I thought this was a very wholesome episode, though there was a moment when I thought the Pting was an infant slitheen.

The source of jeopardy was not in itself evil, merely looking for what it was evolved to eat. Equally, the medical facility was right to repel or even destroy what it perceived as a plague ship. The resolution of feeding the bomb to the beastie, so it got a good meal and could be chucked out an airlock without coming to harm, and the ship could safely complete its journey was a neat and tidy ending.

Along the way there was an awful lot of life: a birth, with the reminder that these people may look human but are not, that one night stands are a reality universally, and lots of good stuff about parenting from Ryan, who is rethinking his relationship with his own father.

There was a death, and a 'good death' at that, the pilot having one last chance to do the thing that gave her meaning and joy, and to do it to save lives, even though it cost her own. I liked the ceremony at the end.

The nurse learned something about herself and her own abilities, the brother and sister had a chance to speak of their love for each other, and the doctor got to wax lyrical about antimatter.

Graham had less to do this week, which was not bad thing as he has been rather lime light stealing. Though I'm still waiting for Yaz to really come into her own and get an episode. Maybe next week.

That was an awful lot of significant life to fit into 50 minutes, even if none of it was earth shattering. Maybe that was the point: even in farthest flung space the basics of birth and death, food, companionship and love are what drives things along. And no speeches about chips needed.
 
First real clunker of the season for me, a terrible non threat, and I didn't see any high octane action given everyone got to stand around nattering despite the uber threat (seriously they just left pregnant guy alone in his room, yeah come and join us in 6 minutes, mate...if you're still alive).

Felt very RTD, only RTD would have written it better.

Did Yas even speak for the first 15 minutes? And why was the Doctor so affected by the sonic mine when everyone else was just fine?

On the upside, The Doctor going googly eyed over the antimatter drive. Yas going all Bend it Like Beckham, Graham and Ryan's Call the Midwife interchange.

Too many characters for the story (drone was completely superfluous). Not terrible just incredibly average, and this is from the showrunner. My fear about Chibnall is coming true, he's nowhere near as good a writer as RTD or Moffat, and the fact that he's frontloaded all his episodes to the first half of the season is just highlighting it. Seriously, we're 5 epsodes in and he's done 4 of them and part wrote the 5th, who does he think he is, Terry Nation? Interesting that the next four are non Chibnall, so that will be very interesting.

One final point, some of Jodie's facial expressions are really starting to annoy me, I mean she's nowhere near Tennant at full gurn but still...

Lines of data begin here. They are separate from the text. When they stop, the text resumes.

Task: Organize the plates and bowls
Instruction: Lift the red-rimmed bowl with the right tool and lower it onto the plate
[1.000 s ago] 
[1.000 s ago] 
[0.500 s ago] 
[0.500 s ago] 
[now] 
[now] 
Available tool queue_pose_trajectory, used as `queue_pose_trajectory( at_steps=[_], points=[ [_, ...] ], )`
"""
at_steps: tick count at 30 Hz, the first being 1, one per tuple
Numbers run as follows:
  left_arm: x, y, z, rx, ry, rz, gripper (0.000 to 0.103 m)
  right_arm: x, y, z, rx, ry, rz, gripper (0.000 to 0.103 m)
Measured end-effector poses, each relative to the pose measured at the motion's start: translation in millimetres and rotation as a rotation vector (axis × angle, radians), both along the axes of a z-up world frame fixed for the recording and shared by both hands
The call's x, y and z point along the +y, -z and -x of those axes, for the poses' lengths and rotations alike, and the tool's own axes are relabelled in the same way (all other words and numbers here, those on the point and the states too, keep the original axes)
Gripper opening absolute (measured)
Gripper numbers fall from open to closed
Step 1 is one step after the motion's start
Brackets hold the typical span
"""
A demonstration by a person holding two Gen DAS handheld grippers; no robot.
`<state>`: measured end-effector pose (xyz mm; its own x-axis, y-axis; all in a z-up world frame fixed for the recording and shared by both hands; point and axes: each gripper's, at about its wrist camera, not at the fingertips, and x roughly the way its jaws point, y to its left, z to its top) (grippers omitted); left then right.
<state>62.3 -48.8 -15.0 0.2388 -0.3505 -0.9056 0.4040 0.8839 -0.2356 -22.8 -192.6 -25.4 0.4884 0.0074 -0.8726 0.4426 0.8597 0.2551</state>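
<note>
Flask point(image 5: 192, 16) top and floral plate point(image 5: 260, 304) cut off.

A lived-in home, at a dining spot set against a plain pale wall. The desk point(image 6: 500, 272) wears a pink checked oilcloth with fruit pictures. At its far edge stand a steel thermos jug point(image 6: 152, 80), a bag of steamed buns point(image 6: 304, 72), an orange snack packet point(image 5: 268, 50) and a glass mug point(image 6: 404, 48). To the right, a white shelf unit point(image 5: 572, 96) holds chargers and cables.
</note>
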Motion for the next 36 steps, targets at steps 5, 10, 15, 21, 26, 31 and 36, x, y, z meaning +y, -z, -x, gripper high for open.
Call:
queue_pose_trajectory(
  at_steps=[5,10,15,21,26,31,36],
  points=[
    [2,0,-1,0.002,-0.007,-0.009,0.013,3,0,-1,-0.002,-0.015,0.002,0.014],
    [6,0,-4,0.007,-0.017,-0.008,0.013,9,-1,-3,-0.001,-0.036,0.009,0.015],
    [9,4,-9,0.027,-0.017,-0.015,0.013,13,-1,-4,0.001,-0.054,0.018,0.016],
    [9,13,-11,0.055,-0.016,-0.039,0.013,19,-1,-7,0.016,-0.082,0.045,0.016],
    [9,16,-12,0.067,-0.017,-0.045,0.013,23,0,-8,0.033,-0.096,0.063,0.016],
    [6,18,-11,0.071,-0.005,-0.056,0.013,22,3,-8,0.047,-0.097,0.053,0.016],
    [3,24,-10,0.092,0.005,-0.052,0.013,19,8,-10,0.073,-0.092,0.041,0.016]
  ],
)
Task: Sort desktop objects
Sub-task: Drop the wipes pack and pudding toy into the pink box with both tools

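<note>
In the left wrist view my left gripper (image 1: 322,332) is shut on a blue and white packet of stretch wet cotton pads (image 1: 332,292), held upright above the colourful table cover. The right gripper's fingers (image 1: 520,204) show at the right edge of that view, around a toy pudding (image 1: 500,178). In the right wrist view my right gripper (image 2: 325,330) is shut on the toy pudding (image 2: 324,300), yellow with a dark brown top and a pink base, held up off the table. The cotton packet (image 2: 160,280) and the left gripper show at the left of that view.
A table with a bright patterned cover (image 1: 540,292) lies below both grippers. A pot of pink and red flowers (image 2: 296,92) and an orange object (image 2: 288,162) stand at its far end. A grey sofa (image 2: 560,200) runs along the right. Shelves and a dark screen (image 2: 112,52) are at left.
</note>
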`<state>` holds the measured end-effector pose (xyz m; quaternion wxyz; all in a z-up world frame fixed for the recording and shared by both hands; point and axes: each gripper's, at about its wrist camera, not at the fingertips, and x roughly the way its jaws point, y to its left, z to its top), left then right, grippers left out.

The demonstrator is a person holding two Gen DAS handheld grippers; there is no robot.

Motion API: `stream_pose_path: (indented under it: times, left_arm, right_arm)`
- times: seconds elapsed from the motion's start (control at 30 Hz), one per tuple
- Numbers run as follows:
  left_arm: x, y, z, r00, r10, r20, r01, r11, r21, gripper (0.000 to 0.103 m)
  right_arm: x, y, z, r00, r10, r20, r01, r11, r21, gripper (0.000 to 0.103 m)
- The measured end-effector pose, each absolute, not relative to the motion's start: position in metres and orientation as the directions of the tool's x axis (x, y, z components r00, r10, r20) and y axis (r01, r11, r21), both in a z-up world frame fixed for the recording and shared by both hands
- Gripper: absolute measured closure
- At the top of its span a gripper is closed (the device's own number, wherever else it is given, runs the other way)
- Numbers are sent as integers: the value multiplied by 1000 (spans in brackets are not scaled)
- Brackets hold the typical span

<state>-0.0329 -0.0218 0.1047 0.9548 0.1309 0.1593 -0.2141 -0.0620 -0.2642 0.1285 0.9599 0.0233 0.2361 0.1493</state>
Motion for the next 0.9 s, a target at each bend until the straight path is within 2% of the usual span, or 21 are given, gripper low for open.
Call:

Okay, this is the final point, from a Blakes 7 point of view when they woke up on the hopsital ship I did fear they were on their way to Chenga...actually that might have been a better episode.
 
I thought this was a very wholesome episode, though there was a moment when I thought the Pting was an infant slitheen.
I actually thought the same for half a second. Glad it wasn't and was just a new alien.

Great review, Kathy. You hit all of the points I forgot to mention about why I loved this episode so much.
 
I'm assuming that the Doctor didn't recover so fast because she isn't human, so the machines didn't treat her right.
But that assumes the crew and patients were human, and despite appearances some weren't, so...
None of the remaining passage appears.